Aim of the task:
Check every line of the entries that follow, and copy the ones containing "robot".

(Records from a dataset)
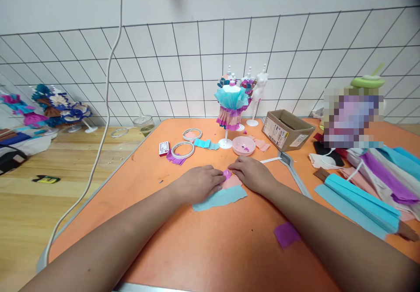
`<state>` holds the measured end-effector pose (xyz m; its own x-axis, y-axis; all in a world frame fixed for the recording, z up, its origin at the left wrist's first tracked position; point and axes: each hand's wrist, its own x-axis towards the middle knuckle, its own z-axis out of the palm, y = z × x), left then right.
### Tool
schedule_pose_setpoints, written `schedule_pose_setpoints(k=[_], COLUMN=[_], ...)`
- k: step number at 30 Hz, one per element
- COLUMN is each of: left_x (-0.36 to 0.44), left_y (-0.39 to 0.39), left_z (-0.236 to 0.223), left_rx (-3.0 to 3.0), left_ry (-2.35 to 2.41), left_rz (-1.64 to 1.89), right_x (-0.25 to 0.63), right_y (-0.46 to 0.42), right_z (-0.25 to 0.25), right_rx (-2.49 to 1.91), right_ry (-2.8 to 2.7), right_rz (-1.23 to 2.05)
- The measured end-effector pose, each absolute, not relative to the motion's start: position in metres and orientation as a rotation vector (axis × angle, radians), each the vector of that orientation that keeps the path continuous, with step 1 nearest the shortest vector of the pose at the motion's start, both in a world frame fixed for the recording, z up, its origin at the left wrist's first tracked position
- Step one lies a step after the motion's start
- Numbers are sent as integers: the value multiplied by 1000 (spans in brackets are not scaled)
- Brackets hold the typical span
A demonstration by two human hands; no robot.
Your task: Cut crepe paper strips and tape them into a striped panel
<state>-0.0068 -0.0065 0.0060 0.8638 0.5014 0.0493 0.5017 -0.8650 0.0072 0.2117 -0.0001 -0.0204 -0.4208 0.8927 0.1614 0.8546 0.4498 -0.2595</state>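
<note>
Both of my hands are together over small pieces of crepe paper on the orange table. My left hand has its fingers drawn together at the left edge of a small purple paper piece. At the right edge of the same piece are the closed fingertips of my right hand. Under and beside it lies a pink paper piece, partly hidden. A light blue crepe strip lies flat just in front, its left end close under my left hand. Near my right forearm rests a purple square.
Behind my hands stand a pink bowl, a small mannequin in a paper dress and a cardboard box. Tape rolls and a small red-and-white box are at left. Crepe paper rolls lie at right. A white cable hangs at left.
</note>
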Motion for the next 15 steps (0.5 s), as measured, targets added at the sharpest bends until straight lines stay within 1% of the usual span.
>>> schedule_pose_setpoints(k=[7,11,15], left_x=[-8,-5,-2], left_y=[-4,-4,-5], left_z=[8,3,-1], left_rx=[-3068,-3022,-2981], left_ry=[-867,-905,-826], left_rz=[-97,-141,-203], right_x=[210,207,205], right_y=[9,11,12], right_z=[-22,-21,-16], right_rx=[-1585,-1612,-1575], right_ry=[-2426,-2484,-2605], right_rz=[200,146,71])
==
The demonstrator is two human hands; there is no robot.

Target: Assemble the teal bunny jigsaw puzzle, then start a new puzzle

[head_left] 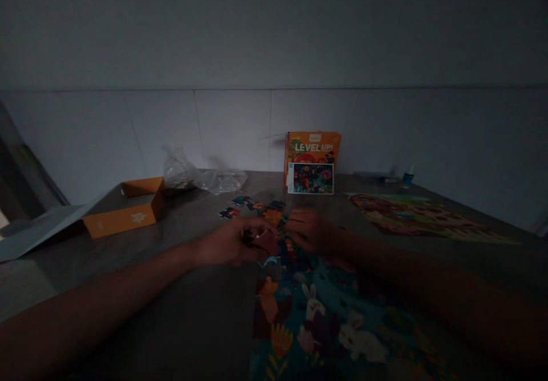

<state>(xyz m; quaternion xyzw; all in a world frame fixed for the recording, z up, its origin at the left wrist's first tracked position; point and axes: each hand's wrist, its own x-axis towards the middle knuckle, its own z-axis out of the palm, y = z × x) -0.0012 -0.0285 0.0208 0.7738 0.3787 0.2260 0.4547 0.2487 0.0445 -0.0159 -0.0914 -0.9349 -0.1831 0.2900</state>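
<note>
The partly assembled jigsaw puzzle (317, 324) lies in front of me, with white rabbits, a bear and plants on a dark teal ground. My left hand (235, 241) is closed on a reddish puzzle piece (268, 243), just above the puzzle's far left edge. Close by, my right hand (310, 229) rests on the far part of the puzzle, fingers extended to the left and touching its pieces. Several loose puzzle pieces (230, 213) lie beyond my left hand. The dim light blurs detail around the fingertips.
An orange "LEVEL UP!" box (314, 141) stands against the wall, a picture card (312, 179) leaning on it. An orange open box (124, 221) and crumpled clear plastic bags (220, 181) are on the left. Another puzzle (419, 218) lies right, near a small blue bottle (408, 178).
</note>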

Finished exercise:
A demonstration by two human hands; no robot.
The demonstrator is two human hands; there is no robot.

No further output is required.